The space is all is white, except for five coated glass panels wide, lighted by colours that change with the position of
the sun. Data feeds from five seismic stations north and south of Fairbanks send readings of earthquake activity to a computer
that translates them into sound.
Moon
Likewise, magnetometers from Kaktovik on the Arctic coast to Gakona in the Alaska Range send in live readings of disturbances
in the Earth's magnetic field, which on dark nights, are reflected as the aurora borealis.
Sky conditions and the position of the sun and moon add to the concert. Sound pours through 14 speakers in the walls and
ceiling.
Under bright skies a few days after summer solstice, the glass panels glowed yellow across the top and a deep blue along
the bottom. As might be expected with nearly 22 hours of daylight, the sun sound dominated, high and bright, like fairies
gabbing.
Rumbling below, tied to feeds from the seismic stations, were dark, foreboding rumblings of what Adams calls "earth drums."
The Moon - a soloist in the composition - was just a sliver. Likewise, aurora activity was minimal, leaving those two voices
out of the sound landscape except to the keenest ear.
The moon showed up a few days later, almost reedy, like a child blowing on an empty Coke bottle. It took the edge off the
bright sun sound, like putting on a pair of sunglasses on a radiant day.
To the first-time visitor, it can be just so much noise.
But people who linger may detect subtle changes, feeling the sounds pulsate, picking out voices in the choir.
The juxtaposition of sounds is a mix of audacious, unearthly tones that baffles anyone expecting a traditional melody.
Expansion
Adams is used to causing such sensations. His compositions have been described as mesmerising, abrasive or unsettling -
and if nothing else, challenging.
His album, "The Mathematics of Resonant Bodies," a 70-minute piece for a percussion soloist, includes eight minutes of
crashing cymbals and an entire movement written for an air-raid siren. As planning began for a $42m museum expansion, director
Aldona Jonaitis wanted something that appealed to the ear. She credits Adams for the concept.
Adams said it was her idea. "She asked me for a quiet, contemplative space within this busy, vibrant museum," he says.

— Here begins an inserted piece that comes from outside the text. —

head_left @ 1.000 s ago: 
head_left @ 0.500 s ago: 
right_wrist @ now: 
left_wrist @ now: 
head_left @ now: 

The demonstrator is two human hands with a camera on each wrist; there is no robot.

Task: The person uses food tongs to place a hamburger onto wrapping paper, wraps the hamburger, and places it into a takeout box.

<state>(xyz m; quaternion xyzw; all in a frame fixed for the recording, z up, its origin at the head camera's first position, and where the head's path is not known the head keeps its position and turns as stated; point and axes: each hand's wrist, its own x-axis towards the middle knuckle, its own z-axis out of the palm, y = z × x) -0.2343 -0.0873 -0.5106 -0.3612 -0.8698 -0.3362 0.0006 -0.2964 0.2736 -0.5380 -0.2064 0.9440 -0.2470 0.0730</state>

"I thought this was a great opportunity to have a sound experience that communicated the sense of place in Alaska, which
is what the whole museum is about," Jonaitis says.
That part was easy for Adams, who has looked for inspiration from the landscape, birds, Yukon river and Native Alaskans.
He likes to say he's not interested in telling stories or painting pictures with music, but evoking the experience of visiting
a special place.
"I want music to be a kind of wilderness, and I want to get hopelessly lost in it," he says. "Some of the moments when
I've felt most alive, most aware, have been times when I've been out, miles and miles from roads, in the middle of all that
expanse." Just as the wilderness doesn't come with directions, Adams provides minimal explanation.
"I could have used natural sounds," he says. "I could have been much more illustrative and given the sounds much higher
profiles and made the thing much more active than it is, but that isn't what I wanted to do. This is about extending our awareness."
Adams lets the elements control the music's pacing. The sound changes on real time. Many visitors walk out with the comment,
"
It doesn't change." The gallery has no way to let them hear how the room might sound on winter solstice with northern lights
shimmering above. If you want to hear that, you have to come back in December.
"This piece requires, and I hope, seduces and invites, the listener to become a participant and to find her own way into
this and have her own experience inside this work," Adams says.
Adams didn't so much compose the music as unleash it.
"Every time I walk in that door I'm as surprised as anyone," he says.
"I can't predict the actual moment-to-moment atmosphere and texture and coloration of the moment." The music is tied to
natural phenomenon but there's little natural about the digital sound.
Jonaitis said the room will ring true to Alaskans who have experienced the aurora, the midnight sun or a storm sweeping
in from the Alaska Range.
"There's nothing like it in the world," she says.